Task requirements:
Return, word for word, the lines of the listing below from the one with "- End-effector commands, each" through the one with "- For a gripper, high", and no other lines.

Collected material:
********************

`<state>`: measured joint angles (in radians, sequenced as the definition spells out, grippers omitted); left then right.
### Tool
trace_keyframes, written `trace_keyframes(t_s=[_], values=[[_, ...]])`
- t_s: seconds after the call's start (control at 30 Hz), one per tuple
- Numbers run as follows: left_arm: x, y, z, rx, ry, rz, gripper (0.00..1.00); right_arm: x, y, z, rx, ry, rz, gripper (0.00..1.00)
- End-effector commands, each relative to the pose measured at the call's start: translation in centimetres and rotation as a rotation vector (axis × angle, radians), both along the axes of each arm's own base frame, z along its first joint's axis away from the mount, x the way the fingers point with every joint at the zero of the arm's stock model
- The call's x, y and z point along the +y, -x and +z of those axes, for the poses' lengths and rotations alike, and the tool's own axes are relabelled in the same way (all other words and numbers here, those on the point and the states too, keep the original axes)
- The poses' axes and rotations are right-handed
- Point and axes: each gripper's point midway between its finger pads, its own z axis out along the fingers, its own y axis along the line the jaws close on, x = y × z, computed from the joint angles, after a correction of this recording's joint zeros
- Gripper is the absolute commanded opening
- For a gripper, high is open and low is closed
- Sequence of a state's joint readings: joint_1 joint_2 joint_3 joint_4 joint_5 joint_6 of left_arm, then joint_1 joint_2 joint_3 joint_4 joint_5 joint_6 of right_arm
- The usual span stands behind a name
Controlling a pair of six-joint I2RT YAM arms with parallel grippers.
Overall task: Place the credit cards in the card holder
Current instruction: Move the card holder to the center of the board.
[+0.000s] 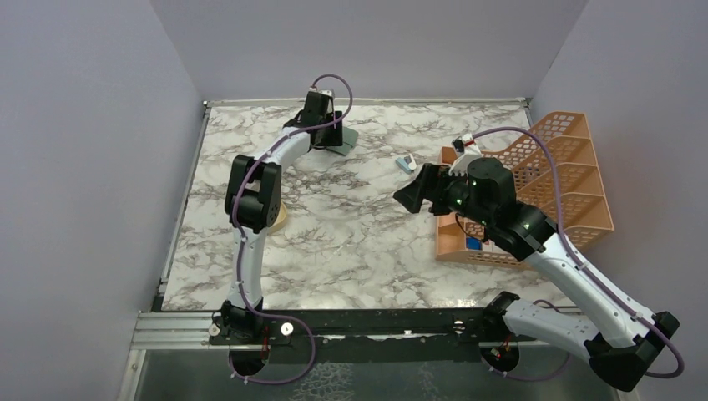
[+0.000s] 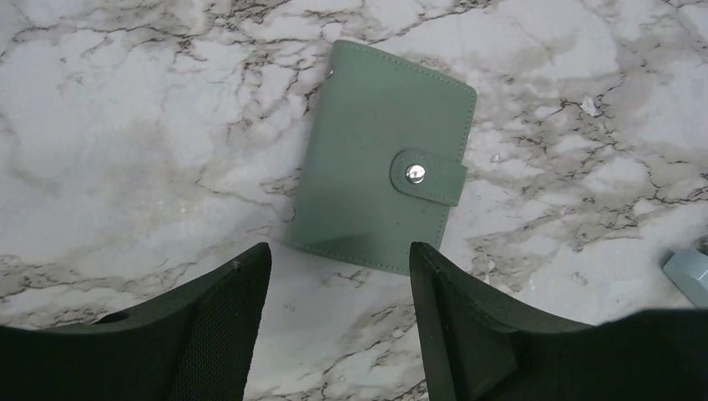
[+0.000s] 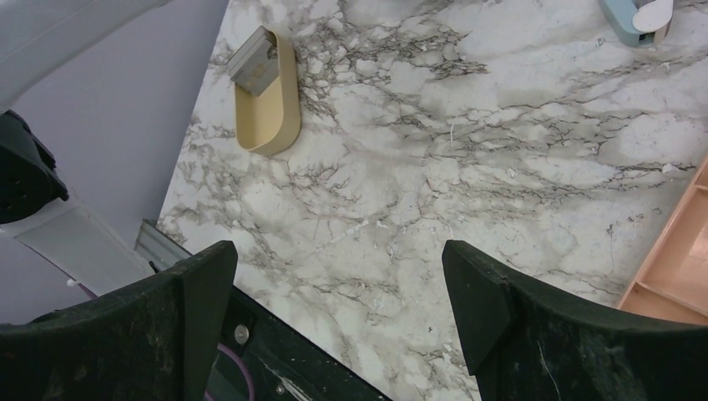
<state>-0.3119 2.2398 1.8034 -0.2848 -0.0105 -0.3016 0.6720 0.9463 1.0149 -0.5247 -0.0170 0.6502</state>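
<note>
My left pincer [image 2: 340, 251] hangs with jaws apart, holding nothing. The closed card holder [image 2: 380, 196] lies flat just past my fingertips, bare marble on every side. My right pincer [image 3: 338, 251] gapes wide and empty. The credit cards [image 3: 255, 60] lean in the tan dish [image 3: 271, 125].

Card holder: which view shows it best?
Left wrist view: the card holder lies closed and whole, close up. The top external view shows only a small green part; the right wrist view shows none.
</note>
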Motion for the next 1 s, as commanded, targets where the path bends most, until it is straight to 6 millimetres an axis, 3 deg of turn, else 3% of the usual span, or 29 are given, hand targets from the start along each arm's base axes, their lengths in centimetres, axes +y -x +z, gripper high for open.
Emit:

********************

Your solution:
- End-effector commands, each relative to the pose measured at the call's start: translation in centimetres and rotation as a rotation vector (axis × angle, radians), both along the axes of each arm's own base frame, z along its first joint's axis away from the mount, x the way the fingers point with every joint at the zero of the arm's stock model
- The call's x, y and z point along the +y, -x and +z of those axes, for the poses' lengths and rotations alike, and the tool's own axes are relabelled in the same way (all other words and numbers here, those on the point and the states too, keep the original axes)
- The poses' axes and rotations are right-handed
- Point and axes: each gripper's point midway between its finger pads, its own z axis out along the fingers, its own y axis along the line the jaws close on, x = y × z, computed from the joint angles, after a correction of this recording's joint zeros
- Gripper is the absolute commanded opening
- For a gripper, high is open and low is closed

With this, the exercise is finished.